Les 70 ans du Front populaire

Publié le par Nanne

  •  Le Front populaire - Jean-Pierre Rioux (Tallandier Editions)

70 ans. Cet âge résonne comme un souvenir diffus, celui d'une génération d'avant-guerre, surannée. C'est le temps de la lutte des classes, le temps de la réforme en profondeur de la société.

Il y a bien longtemps que le Front populaire a atteint l'âge de raison et celui de la sagesse. 70 ans, c'est l'âge de la mémoire enfin apaisée.

"Le Front populaire a longtemps eu mal à sa mémoire". Pauvre Front populaire, dont l'anniversaire a toujours été négligé par les partis politiques. Il lui a fallu 70 ans pour souffler ses bougies dans la dignité et dans une relative discrétion.

Dans cet opuscule consacré au Front populaire, Jean-Pierre Rioux nous invite à une nouvelle lecture plus objective, plus sereine, de cette période mouvementée. L'analyse historique est faite avec le recul propre aux grands événements qui bouleversent les sociétés jusque dans leurs fondements.

Que nous apprend de plus cet ouvrage sur un des phénomènes sociaux majeurs du 20ème siècle ? Rien que l'on ne sache déjà. Ou plutôt si. Il nous enseigne que les salariés ont, enfin, appris à vivre. Ils ont découvert l'art du libre, du temps "libéré", pour soi. Le "Front popu" a été comme une bouffée d'air frais pour un cyanosé !!

Il a permis aux ouvriers, aux employés, aux petites gens, de découvrir l'art de faire ce que l'on voulait de son temps hors travail, de le gérer à sa guise, de ne plus dépendre de quelqu'un. Comble de tout, ce temps libre donné sur du temps de travail était rémunéré. On se payait du bon temps, en quelque sorte !!!

Comme l'a si bien écrit André Malraux dans "Carnets du Front populaire (1935 - 1936) : "Ne pas oublier le rôle immense que le côté kermesse aura joué dans la grève [...]. La joie d'être autonome, d'être libre et, par le fait de n'avoir pas, aujourd'hui, à obéir, de se sentir soudain un autre".

En dehors des aspects sociaux, le Front populaire a été une "parenthèse enchantée" pour la créativité culturelle. C'est une ère nouvelle qui pointe avec la culture populaire, où chacun finit par se reconnaître.
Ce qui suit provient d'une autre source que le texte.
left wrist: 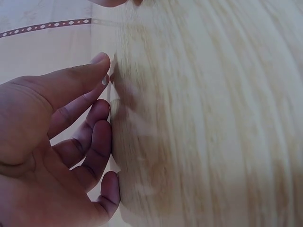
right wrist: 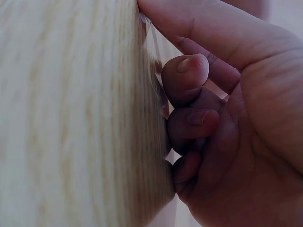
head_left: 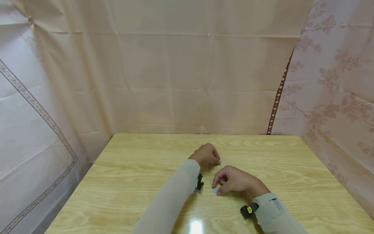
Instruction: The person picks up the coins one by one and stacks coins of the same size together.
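While both hands (head_left: 205, 155) (head_left: 233, 180) rest curled, fingertips pinch thin clear film (head_left: 215, 190), glossy woodgrain table (head_left: 131, 175).

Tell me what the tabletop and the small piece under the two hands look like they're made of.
Tabletop: pale wood or a wood-look laminate with printed-looking grain; glossy, since a bright light reflection shows near the front edge.
Small piece: seems thin, clear plastic film or tape; in the right wrist view the table shows through it. The right hand and left hand touch it with their fingers; the exact material is uncertain.
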Demonstrator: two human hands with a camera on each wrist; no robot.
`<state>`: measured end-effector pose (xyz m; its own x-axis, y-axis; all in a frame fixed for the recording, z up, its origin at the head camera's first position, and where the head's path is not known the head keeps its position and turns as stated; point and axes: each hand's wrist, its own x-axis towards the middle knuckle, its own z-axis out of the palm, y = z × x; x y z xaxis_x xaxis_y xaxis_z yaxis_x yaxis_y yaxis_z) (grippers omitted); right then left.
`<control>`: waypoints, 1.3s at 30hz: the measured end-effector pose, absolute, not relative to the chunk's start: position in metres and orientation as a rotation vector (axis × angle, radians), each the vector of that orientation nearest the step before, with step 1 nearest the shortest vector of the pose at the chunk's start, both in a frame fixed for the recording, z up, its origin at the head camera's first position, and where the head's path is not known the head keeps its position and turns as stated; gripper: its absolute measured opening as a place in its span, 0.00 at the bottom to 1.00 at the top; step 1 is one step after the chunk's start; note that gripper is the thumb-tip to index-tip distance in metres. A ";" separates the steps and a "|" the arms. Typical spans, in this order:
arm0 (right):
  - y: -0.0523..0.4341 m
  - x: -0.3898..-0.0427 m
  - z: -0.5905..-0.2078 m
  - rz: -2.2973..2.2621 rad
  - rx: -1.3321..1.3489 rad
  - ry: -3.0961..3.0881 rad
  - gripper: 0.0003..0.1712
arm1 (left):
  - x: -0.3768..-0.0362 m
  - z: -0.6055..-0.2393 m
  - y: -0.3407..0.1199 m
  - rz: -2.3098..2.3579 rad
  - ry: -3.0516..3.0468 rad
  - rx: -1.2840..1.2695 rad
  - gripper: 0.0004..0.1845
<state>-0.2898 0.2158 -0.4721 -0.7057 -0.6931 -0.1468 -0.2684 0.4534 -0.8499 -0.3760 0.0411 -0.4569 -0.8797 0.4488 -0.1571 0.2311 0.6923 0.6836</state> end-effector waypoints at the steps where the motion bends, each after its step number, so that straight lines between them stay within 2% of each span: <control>1: 0.216 -0.290 -0.472 -1.180 -0.804 2.227 0.09 | -0.376 -0.457 0.040 0.991 2.584 0.538 0.04; 18: 0.216 -0.290 -0.472 -1.182 -0.800 2.237 0.09 | -0.374 -0.456 0.016 1.046 2.595 0.648 0.05; 39: 0.216 -0.289 -0.471 -1.180 -0.797 2.233 0.09 | -0.363 -0.447 -0.008 1.232 2.624 0.583 0.05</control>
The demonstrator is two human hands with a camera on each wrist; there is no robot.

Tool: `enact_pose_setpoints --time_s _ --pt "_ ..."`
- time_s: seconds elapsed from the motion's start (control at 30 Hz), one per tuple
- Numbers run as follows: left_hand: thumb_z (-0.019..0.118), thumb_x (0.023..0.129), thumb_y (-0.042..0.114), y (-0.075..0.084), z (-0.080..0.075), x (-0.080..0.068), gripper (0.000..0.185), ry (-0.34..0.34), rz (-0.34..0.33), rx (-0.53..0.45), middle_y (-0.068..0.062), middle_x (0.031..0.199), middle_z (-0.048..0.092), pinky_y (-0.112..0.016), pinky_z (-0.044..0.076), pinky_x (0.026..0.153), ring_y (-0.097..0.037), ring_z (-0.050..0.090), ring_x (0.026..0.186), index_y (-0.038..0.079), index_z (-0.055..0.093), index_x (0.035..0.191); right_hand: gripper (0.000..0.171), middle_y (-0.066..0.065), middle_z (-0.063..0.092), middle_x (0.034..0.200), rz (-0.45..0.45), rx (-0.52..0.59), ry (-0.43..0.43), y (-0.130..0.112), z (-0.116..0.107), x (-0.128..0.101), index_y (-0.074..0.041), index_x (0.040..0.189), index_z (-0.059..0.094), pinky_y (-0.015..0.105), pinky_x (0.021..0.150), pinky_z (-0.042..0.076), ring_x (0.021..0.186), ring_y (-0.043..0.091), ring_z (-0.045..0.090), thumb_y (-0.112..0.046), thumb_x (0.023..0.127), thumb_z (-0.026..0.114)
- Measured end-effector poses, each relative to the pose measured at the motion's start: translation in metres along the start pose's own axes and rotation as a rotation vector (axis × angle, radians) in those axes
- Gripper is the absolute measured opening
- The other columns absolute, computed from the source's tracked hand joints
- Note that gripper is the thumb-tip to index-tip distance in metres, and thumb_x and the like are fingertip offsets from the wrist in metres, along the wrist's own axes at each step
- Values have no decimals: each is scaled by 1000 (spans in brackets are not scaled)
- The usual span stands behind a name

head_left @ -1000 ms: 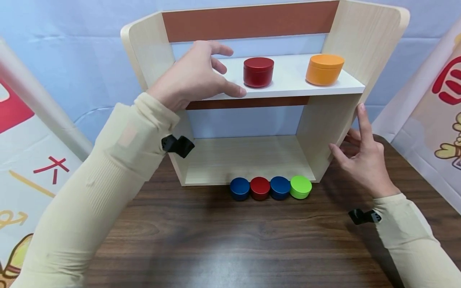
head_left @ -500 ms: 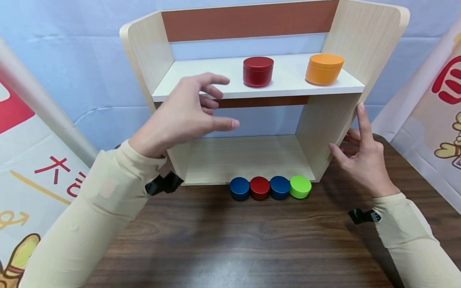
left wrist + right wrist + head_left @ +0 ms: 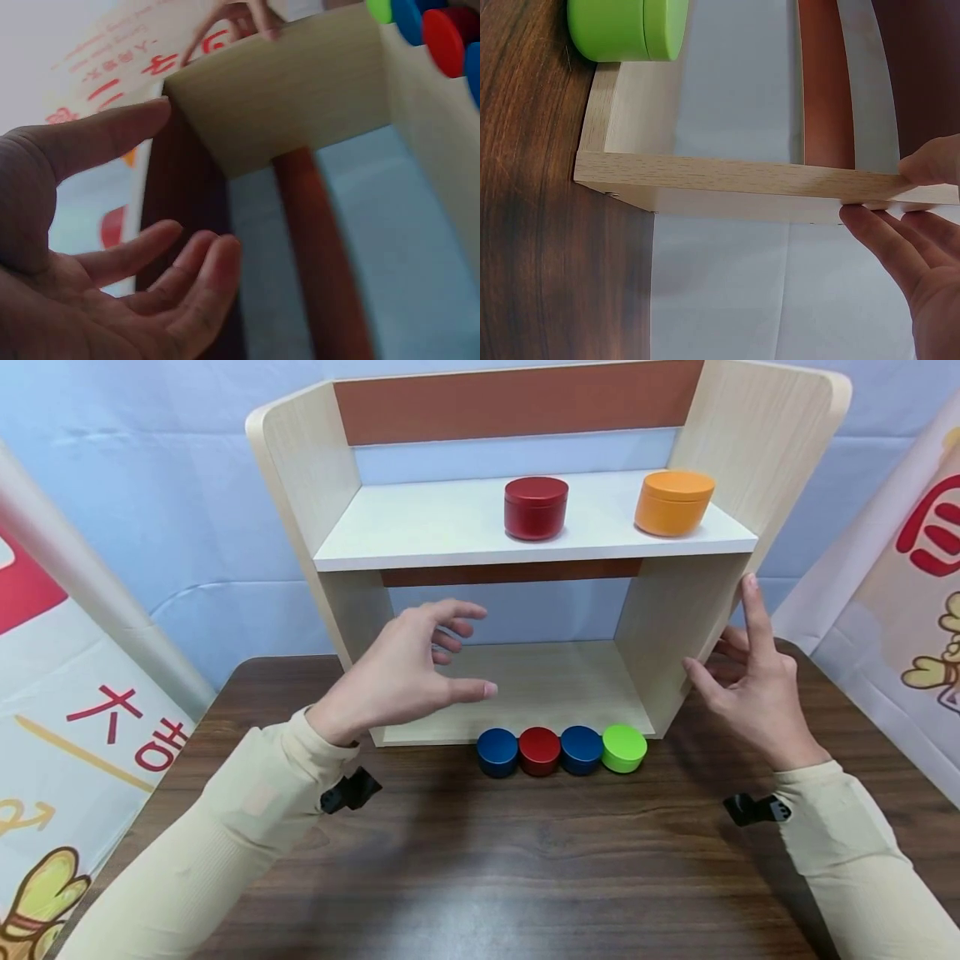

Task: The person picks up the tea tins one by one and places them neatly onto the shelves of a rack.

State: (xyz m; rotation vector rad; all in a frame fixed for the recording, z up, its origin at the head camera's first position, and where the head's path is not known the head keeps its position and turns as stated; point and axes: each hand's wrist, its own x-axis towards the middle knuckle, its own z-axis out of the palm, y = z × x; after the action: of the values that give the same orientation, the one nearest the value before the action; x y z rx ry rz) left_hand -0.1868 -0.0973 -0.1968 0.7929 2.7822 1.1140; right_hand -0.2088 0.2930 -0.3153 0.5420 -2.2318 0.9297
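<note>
My left hand (image 3: 408, 668) hovers before the lower opening of the small wooden shelf (image 3: 285, 485), thumb and fingers spread apart with nothing between them. On the right, my right hand (image 3: 757, 681) holds the shelf's side panel (image 3: 727, 174); the right wrist view shows the thumb on one side of its edge and fingers on the other. A red round tin (image 3: 536, 510) and an orange round tin (image 3: 673, 503) stand on the white upper board. Along the shelf's front base sit a blue tin (image 3: 497, 753), a red tin (image 3: 539, 752), another blue tin (image 3: 581, 750) and a green tin (image 3: 624, 748).
The shelf stands on a dark wooden table (image 3: 480, 860). Behind it hangs a pale blue cloth (image 3: 165, 502). Printed sheets, one of them a white sheet (image 3: 82, 760) on the left, flank the table on both sides.
My left hand has come down from beside the red tin on the upper board to the front of the lower opening. The right hand and the tins have stayed put.
</note>
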Motion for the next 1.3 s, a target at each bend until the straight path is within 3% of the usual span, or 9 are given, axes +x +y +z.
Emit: enact_pose_setpoints --time_s 0.13,0.57,0.8,1.3 --pt "86 82 21 -16 18 1 71 -40 1 -4 -12 130 58 -42 51 96 -27 57 113 8 53 144 115 36 60 128 -1 -8 -1 0 0 0 -10 162 8 4 79 44 103 -24 50 19 75 77" --pt "87 81 21 -65 72 5 71 -132 -82 4 -16 132 59 -45 53 93 -33 59 115 5 55 142 115 35 59 130 7 -8 -5 0 -1 1 -11 162 8 5 79 44 104 -24 49 18 75 77" --pt "88 80 21 -84 93 8 72 -156 -115 -8 -20 131 60 -48 53 93 -35 59 116 4 55 142 115 36 59 130 15 -15 -10 -1 -1 1 -12 162 7 4 79 44 103 -25 48 18 75 77" --pt "91 75 19 -96 119 10 73 -172 -125 30 -18 122 64 -44 51 96 -30 60 110 1 58 137 116 36 58 130 21 -9 -12 -1 -1 1 -12 162 7 4 78 44 103 -25 48 18 75 77"
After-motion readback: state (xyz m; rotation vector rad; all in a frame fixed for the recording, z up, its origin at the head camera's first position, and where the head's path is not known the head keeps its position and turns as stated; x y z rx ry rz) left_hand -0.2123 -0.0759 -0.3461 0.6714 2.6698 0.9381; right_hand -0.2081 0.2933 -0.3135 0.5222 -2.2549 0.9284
Nouveau moyen de communication de masse, la radio fait son entrée bruyante dans les ateliers occupés et jusque dans les foyers populaires.

 "Sur ce fond permanent de fermentation sociale s'épanouit donc, en 1936, une sorte "d'agit'prop" culturelle qui signe l'entrée de la France dans un âge nouveau [...]. Dans les usines occupées, une créativité artistique n'est pas absente : les slogans, les images, les chansons fleurissent".

Le Front populaire va permettre à la culture de se démocratiser, de se vulgariser, de descendre dans la rue pour vivre au plus près de la population. "Ce peuple partage quelques éclats d'une civilisation dont les manifestations lui échappaient et dont il entrevoit les richesses avec le livre, l'image et l'espace". Désormais, la culture ira puiser son inspiration dans les préoccupations quotidiennes des Français.

Mais surtout, c'est le cinéma qui va tirer son épingle dans cet élan culturel nouveau. Avec l'avènement du parlant et des vedettes, "l'Ecole française" du cinéma va connaître son âge d'or. "De Carné à Duvivier et de Renoir à Grémillon, (le cinéma) transfigure les français croqués au vif de leurs désirs et de leurs drames". Radio, cinéma, sport : c'est le trio gagnant que le Front populaire a fait émerger.

A lire cette compilation d'articles, on prend conscience que cette période a été foisonnante de projets culturels du gouvernement et d'associations se réclamant du Front populaire. Ce livre permet d'avoir une vision synthétique des réalités politiques, économiques, sociales et culturelles du Front populaire et de ses apports sur les 4ème et 5ème Républiques. 

Bien sûr, le Front populaire a été un formidable observatoire des mesures sociales. Bien sûr, il a été un ferment culturel très riche. Malheureusement pour lui, il est né sur un continent et s'est répandu dans des pays où les gouvernements se préparaient activement à faire une nouvelle guerre.

La chute du gouvernement Blum en juin 1937, les accords de Munich en 1938, vont sonner le glas du Front populaire. Comme le déclarait jean Gabin à l'issue du dénouement tragique de "La belle équipe", de Julien Duvidier : "C'était une belle idée, c'était trop beau pour réussir".